* _Information shown_:
○ ○ ○
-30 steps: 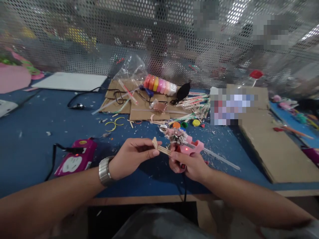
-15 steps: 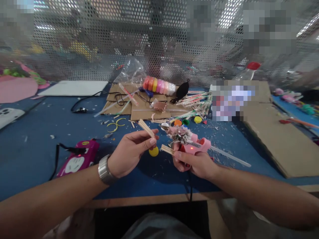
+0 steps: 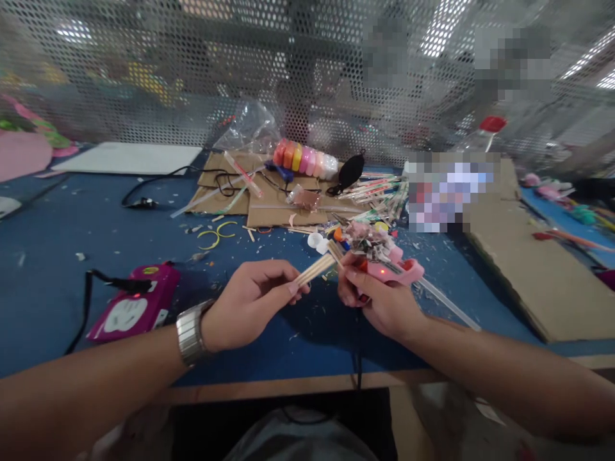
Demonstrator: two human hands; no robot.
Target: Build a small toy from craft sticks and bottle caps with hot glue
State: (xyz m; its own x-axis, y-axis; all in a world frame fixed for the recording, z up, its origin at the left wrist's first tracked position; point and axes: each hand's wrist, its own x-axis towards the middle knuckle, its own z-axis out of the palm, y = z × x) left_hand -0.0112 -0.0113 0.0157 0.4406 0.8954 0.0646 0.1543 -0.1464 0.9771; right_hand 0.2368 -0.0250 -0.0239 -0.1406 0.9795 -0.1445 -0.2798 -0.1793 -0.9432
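Note:
Between its thumb and fingers, my left hand (image 3: 254, 304) pinches a flat bundle of thin wooden sticks (image 3: 314, 269), which points up to the right. My right hand (image 3: 389, 304) grips a pink hot glue gun (image 3: 407, 273) with a lit orange light and grey scraps stuck around its nozzle end. A clear glue stick (image 3: 451, 303) extends from the gun's rear. The same hand also pinches a second, shorter-looking bunch of wooden sticks (image 3: 335, 251). The two bundles meet or overlap at their ends; whether they touch, I cannot tell.
A magenta power bank (image 3: 137, 307) with a cable lies at left. Behind are cardboard pieces (image 3: 273, 216), colourful clay pots (image 3: 307, 160), drinking straws (image 3: 375, 189) and bottle caps (image 3: 316, 241). More cardboard (image 3: 523, 282) lies at right. Scraps litter the blue table (image 3: 206, 246).
The left hand's stick bundle has swung from pointing up-left to pointing up-right, toward the sticks in my right hand. My right hand and the glue gun moved slightly right and up.

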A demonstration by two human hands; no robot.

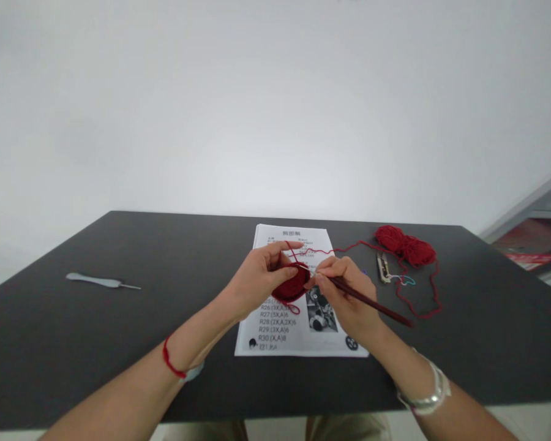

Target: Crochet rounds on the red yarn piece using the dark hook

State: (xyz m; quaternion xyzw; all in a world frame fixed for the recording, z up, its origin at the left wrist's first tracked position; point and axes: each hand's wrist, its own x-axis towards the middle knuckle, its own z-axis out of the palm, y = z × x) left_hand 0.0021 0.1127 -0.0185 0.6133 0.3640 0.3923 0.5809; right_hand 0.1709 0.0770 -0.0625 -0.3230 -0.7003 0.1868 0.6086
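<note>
Both busy from my end: left hand (257,271) pinches red crochet piece (294,284), right hand (349,293) grips hook (371,299). Mid-stitch, I'd judge; next pull needs steady yarn (416,251).

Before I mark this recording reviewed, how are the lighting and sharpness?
Head view: soft light, brightest low on the wall; head view: larger rows on the paper are legible, small upper print isn't; head view: stitches in the red crochet piece blur together.
</note>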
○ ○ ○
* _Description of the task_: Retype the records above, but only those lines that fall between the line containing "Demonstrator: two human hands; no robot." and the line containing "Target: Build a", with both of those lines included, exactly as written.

* _Answer to the problem_:
Demonstrator: two human hands; no robot.
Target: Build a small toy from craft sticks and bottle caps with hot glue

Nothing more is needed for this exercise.